▶ **Task brief**
Full transcription, minus images: write out the listing below exactly as it appears.

▶ **Dataset extract**
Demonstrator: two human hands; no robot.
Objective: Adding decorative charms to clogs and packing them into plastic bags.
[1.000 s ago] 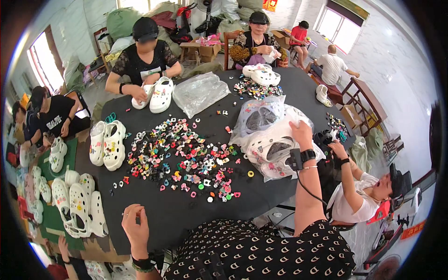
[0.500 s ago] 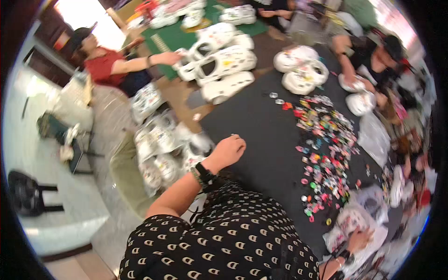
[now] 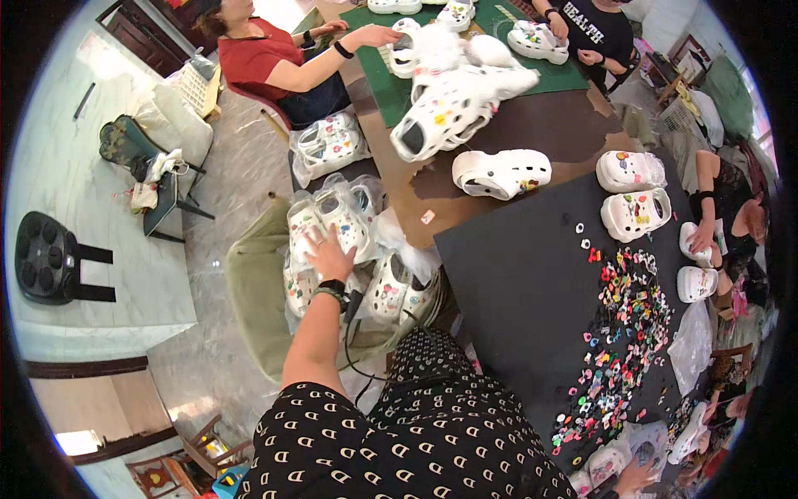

▶ **Task response**
Demonstrator: two human hands; no robot.
Objective: Adding decorative charms to clogs and packing them into plastic bags.
[1.000 s ago] 
[0.500 s ago] 
[now] 

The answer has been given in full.